I am trying to connect and bind using the Administrator user to LDAP and get the list of all users. Following is my code, which works for Microsoft Active Directory but not for Open LDAP. I am using Novell.Directory.LDAP
in C#
var user = configuration.username + "@" + configuration.domainName;
LdapConnection connection = new() { SecureSocketLayer = false };
connection.Connect(configuration.Host, LdapConnection.DefaultPort);
connection.Bind(user, configuration.Password);
I researched and found that to bind Open LDAP, need an Admin account DN (Distinguished Name) only, and then it works. But I am not provided with DN. Is it possible to bind the Open LDAP without Admin DN?
"Bind DN" is the LDAP equivalent of a username. If you do not want to allow anonymous access, then you will need to provide a username, and for LDAP simple bind that's always in the form of an entry DN.
Although Active Directory domain controllers accept plain usernames for simple-bind operations, that's generally an exception, not the rule. OpenLDAP does not support that; it requires a DN. (This is partly because Active Directory DCs have a "user name" attribute specifically defined in the AD schema; meanwhile OpenLDAP follows the X.500 schema, where the entire DN was designed to act as the username.)
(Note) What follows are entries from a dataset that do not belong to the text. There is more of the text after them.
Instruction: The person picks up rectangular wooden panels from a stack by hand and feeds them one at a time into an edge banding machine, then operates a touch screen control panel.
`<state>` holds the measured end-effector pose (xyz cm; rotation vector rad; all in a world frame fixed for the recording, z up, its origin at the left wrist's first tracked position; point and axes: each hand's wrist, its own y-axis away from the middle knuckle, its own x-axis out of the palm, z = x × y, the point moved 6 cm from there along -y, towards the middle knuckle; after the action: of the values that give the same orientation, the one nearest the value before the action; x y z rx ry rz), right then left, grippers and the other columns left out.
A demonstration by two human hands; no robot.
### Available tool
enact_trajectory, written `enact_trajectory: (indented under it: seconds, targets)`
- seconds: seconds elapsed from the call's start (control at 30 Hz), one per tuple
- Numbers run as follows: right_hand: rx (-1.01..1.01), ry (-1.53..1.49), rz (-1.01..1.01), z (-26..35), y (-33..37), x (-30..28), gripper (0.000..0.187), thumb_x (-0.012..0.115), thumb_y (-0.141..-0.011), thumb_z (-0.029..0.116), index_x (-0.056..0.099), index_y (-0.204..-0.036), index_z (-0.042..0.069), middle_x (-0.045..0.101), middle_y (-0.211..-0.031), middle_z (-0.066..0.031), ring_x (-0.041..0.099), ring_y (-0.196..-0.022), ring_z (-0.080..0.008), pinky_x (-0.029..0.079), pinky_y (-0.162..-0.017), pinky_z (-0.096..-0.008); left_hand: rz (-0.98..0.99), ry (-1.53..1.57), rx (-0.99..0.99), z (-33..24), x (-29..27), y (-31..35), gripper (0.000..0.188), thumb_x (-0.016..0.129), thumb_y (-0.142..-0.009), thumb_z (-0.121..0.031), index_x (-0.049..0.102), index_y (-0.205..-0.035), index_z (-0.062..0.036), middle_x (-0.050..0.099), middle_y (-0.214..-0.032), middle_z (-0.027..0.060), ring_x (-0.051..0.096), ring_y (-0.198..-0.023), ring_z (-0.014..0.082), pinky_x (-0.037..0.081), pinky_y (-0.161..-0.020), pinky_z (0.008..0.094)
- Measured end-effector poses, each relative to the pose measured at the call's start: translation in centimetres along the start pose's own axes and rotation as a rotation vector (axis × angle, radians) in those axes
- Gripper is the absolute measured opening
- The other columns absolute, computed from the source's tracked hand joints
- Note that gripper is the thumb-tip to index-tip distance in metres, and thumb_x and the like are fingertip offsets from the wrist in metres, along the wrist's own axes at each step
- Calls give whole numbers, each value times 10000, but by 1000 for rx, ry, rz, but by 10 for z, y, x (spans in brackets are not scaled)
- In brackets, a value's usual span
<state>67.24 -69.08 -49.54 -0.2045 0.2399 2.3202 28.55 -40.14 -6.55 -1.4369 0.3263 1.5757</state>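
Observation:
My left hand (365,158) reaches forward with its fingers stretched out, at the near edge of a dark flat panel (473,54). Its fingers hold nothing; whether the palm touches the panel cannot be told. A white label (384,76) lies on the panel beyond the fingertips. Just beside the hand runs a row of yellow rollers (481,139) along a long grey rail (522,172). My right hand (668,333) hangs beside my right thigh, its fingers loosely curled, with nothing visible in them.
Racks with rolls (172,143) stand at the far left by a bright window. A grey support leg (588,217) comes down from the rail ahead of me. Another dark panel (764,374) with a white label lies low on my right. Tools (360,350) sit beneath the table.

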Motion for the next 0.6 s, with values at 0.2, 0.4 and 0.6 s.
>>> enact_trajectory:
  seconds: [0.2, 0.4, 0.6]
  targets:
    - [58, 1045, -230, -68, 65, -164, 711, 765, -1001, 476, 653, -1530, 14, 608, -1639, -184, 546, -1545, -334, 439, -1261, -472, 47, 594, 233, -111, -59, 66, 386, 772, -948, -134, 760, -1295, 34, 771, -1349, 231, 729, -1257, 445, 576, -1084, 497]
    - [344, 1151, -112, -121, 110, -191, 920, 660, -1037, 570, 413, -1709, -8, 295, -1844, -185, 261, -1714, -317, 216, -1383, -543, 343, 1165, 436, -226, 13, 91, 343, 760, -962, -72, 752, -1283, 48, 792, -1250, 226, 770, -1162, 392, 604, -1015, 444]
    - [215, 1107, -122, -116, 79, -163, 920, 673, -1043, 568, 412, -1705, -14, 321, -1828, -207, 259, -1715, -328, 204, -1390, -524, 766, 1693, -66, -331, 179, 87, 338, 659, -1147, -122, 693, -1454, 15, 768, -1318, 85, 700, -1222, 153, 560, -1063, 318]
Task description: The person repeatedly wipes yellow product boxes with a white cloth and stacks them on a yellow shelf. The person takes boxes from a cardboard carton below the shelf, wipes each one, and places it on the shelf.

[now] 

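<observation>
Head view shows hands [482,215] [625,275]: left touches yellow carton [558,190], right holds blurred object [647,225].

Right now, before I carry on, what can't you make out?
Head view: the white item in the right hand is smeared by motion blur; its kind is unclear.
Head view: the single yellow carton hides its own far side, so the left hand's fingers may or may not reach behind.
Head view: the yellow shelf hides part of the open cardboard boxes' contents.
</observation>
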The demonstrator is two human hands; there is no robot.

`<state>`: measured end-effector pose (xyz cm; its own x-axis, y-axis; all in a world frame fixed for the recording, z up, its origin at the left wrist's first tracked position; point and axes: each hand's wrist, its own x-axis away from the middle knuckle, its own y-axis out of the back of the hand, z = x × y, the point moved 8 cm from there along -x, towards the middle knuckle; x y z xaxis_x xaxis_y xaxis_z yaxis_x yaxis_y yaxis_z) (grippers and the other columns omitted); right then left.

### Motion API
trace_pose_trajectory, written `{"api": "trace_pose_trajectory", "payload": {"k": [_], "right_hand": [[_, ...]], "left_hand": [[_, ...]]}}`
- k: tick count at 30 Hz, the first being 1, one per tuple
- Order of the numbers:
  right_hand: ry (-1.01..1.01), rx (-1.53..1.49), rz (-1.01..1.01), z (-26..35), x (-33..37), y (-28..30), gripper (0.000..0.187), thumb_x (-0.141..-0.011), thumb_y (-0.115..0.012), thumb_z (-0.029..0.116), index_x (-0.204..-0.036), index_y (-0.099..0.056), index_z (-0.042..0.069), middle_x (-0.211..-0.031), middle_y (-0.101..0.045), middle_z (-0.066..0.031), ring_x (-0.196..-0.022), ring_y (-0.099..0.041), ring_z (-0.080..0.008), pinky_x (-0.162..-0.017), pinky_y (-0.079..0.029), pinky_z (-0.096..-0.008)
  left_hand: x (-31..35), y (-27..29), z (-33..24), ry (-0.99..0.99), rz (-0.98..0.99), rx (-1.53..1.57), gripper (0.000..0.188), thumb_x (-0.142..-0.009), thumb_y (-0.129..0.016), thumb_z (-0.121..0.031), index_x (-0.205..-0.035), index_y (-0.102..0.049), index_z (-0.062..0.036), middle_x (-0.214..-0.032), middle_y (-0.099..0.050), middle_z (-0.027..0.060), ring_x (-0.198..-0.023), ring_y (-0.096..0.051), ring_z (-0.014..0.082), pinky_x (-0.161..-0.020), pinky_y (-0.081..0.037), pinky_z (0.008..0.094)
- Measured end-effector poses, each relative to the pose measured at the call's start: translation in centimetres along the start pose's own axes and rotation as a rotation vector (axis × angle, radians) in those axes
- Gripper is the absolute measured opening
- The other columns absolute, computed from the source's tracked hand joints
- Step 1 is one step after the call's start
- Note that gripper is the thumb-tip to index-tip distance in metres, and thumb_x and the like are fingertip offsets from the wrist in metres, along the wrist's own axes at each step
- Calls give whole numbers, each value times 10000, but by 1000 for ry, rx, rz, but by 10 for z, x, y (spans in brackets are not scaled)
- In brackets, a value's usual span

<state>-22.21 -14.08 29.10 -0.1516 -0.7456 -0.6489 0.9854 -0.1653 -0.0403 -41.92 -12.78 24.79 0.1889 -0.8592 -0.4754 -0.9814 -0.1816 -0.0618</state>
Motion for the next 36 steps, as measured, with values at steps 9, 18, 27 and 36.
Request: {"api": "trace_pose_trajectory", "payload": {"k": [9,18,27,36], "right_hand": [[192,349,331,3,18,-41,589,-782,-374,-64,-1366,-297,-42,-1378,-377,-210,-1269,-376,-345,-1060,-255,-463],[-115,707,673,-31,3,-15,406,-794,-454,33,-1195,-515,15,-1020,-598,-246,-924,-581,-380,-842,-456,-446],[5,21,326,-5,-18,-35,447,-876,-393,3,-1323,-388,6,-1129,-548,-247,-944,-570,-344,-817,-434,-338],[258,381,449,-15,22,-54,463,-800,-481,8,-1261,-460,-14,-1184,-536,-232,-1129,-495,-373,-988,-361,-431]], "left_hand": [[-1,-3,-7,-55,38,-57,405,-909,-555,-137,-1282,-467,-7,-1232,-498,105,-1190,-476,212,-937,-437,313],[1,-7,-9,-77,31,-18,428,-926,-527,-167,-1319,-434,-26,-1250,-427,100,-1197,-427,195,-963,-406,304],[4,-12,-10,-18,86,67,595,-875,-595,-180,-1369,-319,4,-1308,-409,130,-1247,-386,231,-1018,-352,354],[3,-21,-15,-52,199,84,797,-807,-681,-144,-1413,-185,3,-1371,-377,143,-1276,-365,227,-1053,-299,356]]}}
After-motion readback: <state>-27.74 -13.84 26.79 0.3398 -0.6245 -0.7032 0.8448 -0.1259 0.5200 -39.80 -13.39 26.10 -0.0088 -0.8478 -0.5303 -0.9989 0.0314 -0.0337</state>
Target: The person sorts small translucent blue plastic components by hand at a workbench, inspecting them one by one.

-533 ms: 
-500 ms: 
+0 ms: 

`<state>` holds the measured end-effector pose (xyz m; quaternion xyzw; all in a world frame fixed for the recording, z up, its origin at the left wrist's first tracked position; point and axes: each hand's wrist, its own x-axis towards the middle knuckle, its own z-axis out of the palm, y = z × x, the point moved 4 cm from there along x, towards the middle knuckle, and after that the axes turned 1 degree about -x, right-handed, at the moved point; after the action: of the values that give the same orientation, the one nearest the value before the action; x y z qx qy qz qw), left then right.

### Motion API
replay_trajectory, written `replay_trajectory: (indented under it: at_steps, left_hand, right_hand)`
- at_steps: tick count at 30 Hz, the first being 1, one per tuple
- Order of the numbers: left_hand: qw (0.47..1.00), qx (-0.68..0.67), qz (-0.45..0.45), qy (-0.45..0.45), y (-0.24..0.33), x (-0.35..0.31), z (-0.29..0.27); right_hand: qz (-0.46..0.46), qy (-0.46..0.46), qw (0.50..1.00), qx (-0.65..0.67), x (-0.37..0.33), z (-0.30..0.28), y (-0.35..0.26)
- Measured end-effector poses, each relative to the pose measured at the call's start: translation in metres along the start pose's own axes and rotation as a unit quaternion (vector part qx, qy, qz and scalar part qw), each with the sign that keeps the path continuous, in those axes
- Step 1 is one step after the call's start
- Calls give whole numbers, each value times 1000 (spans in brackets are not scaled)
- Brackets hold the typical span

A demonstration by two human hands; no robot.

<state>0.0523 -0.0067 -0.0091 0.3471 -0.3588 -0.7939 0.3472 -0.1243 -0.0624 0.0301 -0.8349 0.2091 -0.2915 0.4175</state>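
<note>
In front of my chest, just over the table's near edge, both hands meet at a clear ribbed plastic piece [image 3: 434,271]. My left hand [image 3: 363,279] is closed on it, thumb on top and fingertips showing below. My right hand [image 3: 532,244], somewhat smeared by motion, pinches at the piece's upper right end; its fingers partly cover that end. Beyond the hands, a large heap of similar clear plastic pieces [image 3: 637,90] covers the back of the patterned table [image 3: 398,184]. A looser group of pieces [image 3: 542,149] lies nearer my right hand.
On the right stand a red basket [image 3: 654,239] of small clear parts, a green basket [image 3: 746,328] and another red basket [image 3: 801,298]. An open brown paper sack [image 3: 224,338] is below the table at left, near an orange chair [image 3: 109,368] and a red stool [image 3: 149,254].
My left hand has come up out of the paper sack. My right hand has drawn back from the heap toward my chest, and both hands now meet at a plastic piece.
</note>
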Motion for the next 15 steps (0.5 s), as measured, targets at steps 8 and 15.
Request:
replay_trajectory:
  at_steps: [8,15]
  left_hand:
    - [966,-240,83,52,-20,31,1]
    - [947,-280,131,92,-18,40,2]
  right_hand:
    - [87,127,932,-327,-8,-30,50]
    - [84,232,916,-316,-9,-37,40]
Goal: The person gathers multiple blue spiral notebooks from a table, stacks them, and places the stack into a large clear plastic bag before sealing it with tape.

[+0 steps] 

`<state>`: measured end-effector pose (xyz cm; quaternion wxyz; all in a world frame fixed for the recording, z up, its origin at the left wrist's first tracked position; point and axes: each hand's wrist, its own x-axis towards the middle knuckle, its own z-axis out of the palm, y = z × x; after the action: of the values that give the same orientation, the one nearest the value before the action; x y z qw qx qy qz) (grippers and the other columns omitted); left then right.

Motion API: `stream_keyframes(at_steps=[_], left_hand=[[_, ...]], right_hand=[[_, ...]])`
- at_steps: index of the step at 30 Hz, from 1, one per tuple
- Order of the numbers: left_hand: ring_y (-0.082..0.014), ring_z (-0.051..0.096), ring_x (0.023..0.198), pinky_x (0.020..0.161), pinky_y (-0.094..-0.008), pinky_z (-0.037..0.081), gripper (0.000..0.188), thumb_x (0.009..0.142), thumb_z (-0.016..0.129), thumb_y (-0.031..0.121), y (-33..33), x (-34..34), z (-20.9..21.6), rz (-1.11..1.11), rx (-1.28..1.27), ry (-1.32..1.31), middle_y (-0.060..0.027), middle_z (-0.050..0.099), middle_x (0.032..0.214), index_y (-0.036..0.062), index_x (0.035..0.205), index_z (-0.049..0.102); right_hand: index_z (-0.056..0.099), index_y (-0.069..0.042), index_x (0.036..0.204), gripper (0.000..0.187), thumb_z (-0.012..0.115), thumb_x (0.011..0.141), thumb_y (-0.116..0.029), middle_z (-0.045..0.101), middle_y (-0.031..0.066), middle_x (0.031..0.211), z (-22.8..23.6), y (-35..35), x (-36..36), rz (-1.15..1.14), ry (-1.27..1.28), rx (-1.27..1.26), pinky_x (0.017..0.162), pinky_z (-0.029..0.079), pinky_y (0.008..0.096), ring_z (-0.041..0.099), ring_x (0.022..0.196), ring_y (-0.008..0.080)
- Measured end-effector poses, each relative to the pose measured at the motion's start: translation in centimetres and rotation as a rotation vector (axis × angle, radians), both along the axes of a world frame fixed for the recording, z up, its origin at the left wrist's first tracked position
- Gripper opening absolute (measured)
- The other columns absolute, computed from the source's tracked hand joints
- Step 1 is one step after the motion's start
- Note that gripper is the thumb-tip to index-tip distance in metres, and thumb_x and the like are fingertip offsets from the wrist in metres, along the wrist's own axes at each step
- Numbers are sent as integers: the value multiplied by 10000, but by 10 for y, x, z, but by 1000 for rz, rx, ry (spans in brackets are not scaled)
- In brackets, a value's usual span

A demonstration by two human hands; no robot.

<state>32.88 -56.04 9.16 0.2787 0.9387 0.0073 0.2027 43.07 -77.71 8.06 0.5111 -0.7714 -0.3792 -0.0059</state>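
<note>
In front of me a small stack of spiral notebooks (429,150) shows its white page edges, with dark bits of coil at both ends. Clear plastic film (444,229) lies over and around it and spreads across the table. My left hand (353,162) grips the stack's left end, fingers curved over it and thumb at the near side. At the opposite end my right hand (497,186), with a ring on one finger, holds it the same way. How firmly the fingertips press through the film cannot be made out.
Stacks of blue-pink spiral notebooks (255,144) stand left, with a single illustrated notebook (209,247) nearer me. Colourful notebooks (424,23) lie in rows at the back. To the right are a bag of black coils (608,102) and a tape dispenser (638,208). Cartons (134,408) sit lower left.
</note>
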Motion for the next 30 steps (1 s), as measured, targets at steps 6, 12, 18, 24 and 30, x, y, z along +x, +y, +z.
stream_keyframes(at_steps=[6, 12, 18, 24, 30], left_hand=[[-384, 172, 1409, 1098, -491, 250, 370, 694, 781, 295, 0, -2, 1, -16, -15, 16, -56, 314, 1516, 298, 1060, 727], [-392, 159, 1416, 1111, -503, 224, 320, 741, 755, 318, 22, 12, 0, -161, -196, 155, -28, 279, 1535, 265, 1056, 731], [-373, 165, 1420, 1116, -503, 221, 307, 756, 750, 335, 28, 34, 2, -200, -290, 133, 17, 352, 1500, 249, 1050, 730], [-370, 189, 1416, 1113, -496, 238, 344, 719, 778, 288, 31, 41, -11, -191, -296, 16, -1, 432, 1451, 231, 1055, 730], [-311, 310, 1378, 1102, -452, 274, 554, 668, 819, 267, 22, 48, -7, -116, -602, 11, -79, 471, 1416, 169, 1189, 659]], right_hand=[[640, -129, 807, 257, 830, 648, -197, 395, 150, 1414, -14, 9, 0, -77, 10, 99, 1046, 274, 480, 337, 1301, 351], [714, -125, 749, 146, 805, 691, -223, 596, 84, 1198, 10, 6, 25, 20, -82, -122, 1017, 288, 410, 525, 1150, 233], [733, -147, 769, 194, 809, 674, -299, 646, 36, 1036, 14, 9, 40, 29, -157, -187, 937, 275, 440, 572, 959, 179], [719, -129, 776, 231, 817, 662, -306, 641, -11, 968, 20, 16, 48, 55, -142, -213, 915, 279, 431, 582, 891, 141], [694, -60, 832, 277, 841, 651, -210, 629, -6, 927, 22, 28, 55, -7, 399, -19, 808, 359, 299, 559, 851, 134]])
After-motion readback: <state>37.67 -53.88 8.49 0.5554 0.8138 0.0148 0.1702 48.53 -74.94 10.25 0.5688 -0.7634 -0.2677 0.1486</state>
If you want to create a username/password form, the usual approach used by services is to bind twice and perform a search:
SASL PLAIN might technically be an alternative. Because SASL as a whole is protocol-independent, SASL binds do generally use a plain username, which OpenLDAP will internally translate to a bind DN. Unfortunately OpenLDAP cannot validate SASL PLAIN authentication all by itself; it would need an external account database (compatible with saslauthd), so in most cases that's just a headache.